* [Instructions to follow] For the records below, please print exactly and only the lines from the one with "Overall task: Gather" down to the one with "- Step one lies", both ends included, omitting the pictures.

(Beginning of Data shown)

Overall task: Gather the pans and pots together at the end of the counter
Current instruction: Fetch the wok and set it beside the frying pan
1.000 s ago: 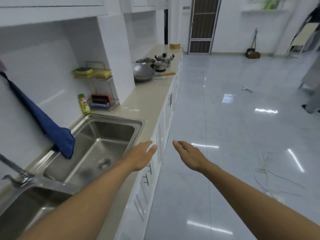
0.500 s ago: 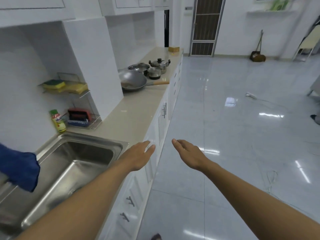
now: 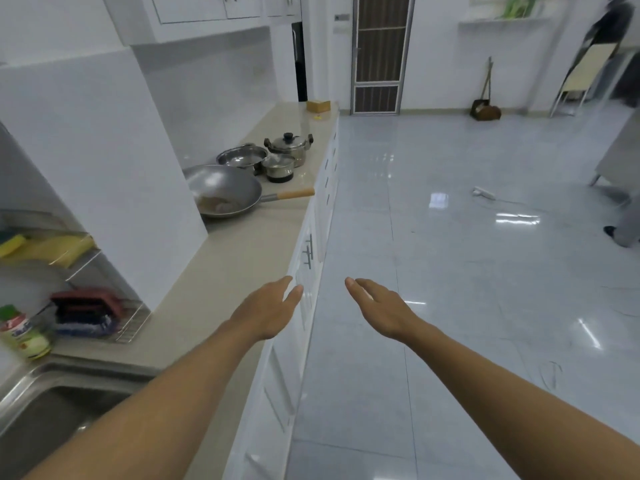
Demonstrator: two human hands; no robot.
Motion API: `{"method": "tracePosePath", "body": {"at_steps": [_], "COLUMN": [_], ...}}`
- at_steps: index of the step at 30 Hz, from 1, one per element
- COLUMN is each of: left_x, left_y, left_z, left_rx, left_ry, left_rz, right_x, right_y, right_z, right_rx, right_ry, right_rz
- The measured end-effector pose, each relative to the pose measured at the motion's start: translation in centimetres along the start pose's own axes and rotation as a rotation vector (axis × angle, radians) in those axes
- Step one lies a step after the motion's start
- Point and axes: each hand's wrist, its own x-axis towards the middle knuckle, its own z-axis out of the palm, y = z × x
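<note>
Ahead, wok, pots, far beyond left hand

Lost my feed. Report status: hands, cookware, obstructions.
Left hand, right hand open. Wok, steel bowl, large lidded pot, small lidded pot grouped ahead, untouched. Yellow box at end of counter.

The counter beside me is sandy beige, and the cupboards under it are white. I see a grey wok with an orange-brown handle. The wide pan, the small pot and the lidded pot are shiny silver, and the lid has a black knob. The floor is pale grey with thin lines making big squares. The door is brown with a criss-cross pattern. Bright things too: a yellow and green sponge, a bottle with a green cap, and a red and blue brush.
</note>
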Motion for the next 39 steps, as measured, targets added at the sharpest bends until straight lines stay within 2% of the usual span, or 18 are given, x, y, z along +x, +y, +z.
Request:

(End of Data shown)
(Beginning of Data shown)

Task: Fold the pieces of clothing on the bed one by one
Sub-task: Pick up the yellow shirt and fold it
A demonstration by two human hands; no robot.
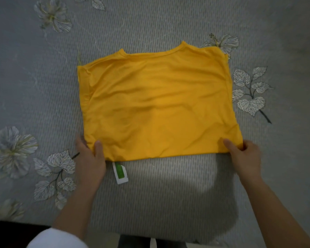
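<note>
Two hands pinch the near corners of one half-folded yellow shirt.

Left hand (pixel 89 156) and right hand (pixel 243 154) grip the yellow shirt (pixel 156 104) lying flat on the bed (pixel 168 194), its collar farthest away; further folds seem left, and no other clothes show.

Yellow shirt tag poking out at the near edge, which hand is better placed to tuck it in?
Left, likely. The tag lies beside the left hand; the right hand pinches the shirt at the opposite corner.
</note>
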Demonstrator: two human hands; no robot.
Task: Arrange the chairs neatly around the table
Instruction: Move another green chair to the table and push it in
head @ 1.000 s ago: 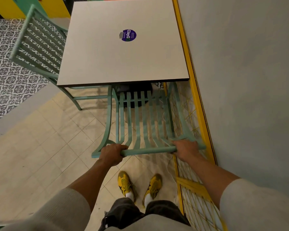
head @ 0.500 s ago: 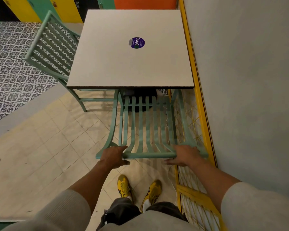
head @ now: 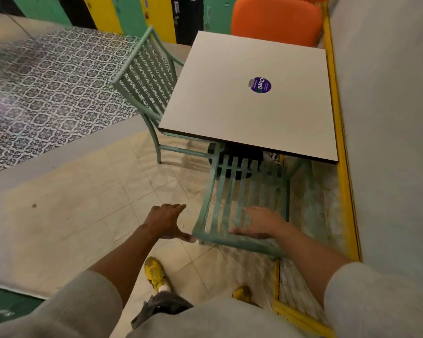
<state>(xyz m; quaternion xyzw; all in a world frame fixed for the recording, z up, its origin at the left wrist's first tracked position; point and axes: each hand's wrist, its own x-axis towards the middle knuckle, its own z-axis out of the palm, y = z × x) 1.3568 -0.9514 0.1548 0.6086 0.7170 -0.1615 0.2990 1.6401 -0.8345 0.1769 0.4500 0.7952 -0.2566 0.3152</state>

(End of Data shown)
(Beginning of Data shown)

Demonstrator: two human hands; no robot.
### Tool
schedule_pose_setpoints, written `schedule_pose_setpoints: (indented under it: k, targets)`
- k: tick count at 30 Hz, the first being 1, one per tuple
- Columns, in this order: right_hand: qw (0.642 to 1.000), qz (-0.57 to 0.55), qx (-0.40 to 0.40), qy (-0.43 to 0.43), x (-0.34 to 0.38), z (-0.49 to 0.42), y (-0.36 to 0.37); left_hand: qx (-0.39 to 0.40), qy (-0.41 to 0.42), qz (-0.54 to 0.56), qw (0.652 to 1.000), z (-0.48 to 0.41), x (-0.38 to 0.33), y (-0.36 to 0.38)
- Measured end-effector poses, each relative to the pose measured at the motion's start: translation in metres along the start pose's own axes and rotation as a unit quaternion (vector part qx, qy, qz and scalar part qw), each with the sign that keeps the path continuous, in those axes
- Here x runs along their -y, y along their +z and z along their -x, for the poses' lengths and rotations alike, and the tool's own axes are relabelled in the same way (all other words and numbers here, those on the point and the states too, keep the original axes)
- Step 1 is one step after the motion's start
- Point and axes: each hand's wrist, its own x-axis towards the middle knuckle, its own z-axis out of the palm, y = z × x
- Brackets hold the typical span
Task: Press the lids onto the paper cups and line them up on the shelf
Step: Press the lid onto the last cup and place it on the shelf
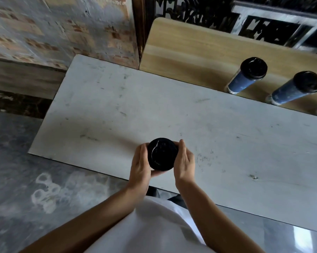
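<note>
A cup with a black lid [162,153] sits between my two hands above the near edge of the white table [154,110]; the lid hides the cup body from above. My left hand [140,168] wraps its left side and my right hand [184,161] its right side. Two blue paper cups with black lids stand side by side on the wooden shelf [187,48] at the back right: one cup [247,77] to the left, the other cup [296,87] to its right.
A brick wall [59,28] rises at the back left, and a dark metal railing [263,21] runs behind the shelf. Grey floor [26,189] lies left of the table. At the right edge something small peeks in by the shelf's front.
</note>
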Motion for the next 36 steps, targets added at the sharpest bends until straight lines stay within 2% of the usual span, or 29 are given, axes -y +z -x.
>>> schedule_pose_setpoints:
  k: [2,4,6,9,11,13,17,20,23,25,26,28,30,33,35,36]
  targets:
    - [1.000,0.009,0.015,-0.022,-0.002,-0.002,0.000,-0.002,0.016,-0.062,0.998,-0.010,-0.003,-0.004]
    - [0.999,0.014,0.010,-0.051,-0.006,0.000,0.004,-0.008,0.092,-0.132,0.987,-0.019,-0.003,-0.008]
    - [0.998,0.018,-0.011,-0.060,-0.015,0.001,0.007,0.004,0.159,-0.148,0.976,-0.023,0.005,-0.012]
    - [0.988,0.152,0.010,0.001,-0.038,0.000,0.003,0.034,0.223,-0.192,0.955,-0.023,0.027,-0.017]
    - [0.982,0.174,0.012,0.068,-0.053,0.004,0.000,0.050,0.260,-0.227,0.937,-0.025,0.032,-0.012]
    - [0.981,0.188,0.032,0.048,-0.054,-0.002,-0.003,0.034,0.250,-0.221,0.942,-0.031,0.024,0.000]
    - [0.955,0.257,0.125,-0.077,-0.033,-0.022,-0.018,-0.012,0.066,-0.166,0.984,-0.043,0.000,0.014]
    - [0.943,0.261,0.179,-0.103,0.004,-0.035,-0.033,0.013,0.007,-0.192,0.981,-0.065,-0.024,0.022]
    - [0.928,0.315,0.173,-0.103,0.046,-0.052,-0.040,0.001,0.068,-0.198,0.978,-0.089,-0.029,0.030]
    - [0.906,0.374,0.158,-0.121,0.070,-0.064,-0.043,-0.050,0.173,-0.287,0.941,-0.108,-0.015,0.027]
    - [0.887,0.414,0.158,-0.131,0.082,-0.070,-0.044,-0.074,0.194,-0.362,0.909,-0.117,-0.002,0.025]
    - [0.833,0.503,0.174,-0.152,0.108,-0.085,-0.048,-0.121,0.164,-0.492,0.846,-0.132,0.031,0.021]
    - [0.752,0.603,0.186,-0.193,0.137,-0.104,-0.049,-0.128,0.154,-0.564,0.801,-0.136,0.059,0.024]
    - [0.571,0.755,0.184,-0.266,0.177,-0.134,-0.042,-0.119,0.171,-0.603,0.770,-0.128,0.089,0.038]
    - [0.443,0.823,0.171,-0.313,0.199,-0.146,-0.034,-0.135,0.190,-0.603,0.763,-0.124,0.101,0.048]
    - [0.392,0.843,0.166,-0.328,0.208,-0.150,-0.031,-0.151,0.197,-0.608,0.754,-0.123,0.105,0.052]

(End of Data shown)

* [Expected answer]
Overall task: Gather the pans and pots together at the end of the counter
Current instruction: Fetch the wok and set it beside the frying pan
1.000 s ago: 
0.500 s ago: 
now: 
Demonstrator: two human hands; no robot.
Motion API: `{"method": "tracePosePath", "body": {"at_steps": [_], "COLUMN": [_], ...}}`
- at_steps: index of the step at 30 Hz, from 1, one per element
- COLUMN is each of: left_x, left_y, left_z, left_rx, left_ry, left_rz, right_x, right_y, right_z, right_rx, right_ry, right_rz
- The measured end-effector pose, each relative to the pose measured at the motion's start: translation in centimetres along the start pose's own axes and rotation as a rotation vector (axis × angle, radians) in those axes
- Step one lies a step after the motion's start

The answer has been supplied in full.